On Sun, 2007-09-30 at 10:15 +0300, Blue Swirl wrote:
> On 9/30/07, J. Mayer <address@hidden> wrote:
> > On Sat, 2007-09-29 at 23:43 +0100, Paul Brook wrote:
> > > > > Also note that changing variables from int to long have strictly no
> > > > > impact on 32 bits host machines, then won't help emulating more than 2
> > > > > GB of RAM. Another variable type (target_phys_addr_t ?) should be used
> > > > > instead.
> > > >
> > > > This patch should be restricted to 64-bit hosts. I don't think it's
> > > > useful to emulate a 64-bit target with huge amounts of virtual and
> > > > physical address space on a 32-bit host.
> >
> > My feeling is that if it's restricted to 64 bits host, then it's a patch
> > for geeks only, that brings no useful feature to the main end-users. In
> > the real world, most people are still running in 32 bits mode.
> 
> I think Qemu is a geek application.
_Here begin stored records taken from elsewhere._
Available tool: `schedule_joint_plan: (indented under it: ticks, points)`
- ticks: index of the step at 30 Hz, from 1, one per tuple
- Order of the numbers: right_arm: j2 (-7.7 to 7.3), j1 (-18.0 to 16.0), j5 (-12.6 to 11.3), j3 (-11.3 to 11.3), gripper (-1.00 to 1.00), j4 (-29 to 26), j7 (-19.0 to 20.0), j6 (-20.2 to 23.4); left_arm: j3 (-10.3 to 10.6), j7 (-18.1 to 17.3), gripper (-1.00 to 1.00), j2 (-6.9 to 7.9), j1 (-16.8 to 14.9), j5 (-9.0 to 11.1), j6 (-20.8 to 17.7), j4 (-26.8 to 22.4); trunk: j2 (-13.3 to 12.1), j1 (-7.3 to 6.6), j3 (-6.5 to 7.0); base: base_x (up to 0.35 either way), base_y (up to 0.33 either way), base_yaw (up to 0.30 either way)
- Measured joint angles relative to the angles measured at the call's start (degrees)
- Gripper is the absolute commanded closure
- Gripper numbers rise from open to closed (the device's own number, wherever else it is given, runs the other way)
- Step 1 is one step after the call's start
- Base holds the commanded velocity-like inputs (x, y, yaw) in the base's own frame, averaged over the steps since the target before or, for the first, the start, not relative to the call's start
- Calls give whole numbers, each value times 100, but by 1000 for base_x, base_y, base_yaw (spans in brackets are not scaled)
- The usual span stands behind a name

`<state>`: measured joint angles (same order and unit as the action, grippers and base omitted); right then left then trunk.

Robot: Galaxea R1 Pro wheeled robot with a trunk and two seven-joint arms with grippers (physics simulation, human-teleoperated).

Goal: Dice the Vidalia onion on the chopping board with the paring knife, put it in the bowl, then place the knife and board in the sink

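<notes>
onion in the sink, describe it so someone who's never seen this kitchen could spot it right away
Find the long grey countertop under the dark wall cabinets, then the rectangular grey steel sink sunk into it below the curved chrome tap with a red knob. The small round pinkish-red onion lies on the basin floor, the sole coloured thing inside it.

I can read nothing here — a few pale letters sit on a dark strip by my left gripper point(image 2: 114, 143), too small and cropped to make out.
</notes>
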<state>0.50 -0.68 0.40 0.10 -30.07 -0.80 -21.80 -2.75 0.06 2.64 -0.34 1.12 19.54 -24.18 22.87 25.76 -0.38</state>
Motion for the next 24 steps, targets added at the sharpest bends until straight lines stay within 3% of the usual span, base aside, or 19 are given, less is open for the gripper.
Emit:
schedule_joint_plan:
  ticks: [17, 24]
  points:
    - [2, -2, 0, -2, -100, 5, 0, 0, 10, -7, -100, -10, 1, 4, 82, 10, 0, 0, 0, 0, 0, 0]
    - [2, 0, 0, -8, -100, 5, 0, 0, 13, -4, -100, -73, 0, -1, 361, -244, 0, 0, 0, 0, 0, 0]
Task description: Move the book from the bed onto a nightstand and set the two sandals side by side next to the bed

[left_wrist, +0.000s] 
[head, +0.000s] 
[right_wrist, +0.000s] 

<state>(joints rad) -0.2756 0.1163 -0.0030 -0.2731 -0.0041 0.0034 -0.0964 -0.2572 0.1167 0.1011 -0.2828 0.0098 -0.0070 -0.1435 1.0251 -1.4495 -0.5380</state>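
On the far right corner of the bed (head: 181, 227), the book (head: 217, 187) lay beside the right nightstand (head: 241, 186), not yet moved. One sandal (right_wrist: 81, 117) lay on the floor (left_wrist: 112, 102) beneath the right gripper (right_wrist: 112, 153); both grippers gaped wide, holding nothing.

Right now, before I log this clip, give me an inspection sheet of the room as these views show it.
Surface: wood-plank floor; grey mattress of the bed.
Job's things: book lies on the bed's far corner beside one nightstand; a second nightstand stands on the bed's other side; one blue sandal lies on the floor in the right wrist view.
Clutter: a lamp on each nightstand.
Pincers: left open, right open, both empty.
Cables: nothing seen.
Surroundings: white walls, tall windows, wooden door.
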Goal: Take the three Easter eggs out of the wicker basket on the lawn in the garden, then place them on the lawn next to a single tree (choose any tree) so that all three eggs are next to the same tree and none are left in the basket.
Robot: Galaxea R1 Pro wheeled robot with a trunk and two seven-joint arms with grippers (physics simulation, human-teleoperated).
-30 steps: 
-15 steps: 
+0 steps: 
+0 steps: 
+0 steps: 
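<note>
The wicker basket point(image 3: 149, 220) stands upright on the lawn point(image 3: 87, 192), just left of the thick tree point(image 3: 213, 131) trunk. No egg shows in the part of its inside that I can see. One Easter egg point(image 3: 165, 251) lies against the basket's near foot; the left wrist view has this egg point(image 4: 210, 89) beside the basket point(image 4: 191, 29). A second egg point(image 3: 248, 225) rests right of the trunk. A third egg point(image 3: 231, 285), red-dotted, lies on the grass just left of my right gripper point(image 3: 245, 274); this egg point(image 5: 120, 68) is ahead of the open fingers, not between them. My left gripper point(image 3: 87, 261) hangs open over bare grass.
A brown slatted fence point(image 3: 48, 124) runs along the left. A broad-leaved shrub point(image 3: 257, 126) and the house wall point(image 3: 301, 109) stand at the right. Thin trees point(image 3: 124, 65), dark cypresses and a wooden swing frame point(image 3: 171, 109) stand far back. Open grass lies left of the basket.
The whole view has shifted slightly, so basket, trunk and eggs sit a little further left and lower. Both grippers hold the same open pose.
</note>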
The majority of people with their
> i386 Windows PCs don't know or care about, for example Sparc32
> targets, or even about Qemu. The people who know about Qemu are
> probably geeks, they already have some kind of need to emulate
> hardware. I'd think majority of them still want to emulate an i386
> target on their i386/x86_64 host. Other targets and hosts are a
> minority, making the people interested in those even geekier.
> 
> But whether this patch or something else is a geek feature or not is
> irrelevant. What matters is whether it breaks something or not, or if
> some part of the design is objectionable. I fully agree with you that
> some parts could be designed differently.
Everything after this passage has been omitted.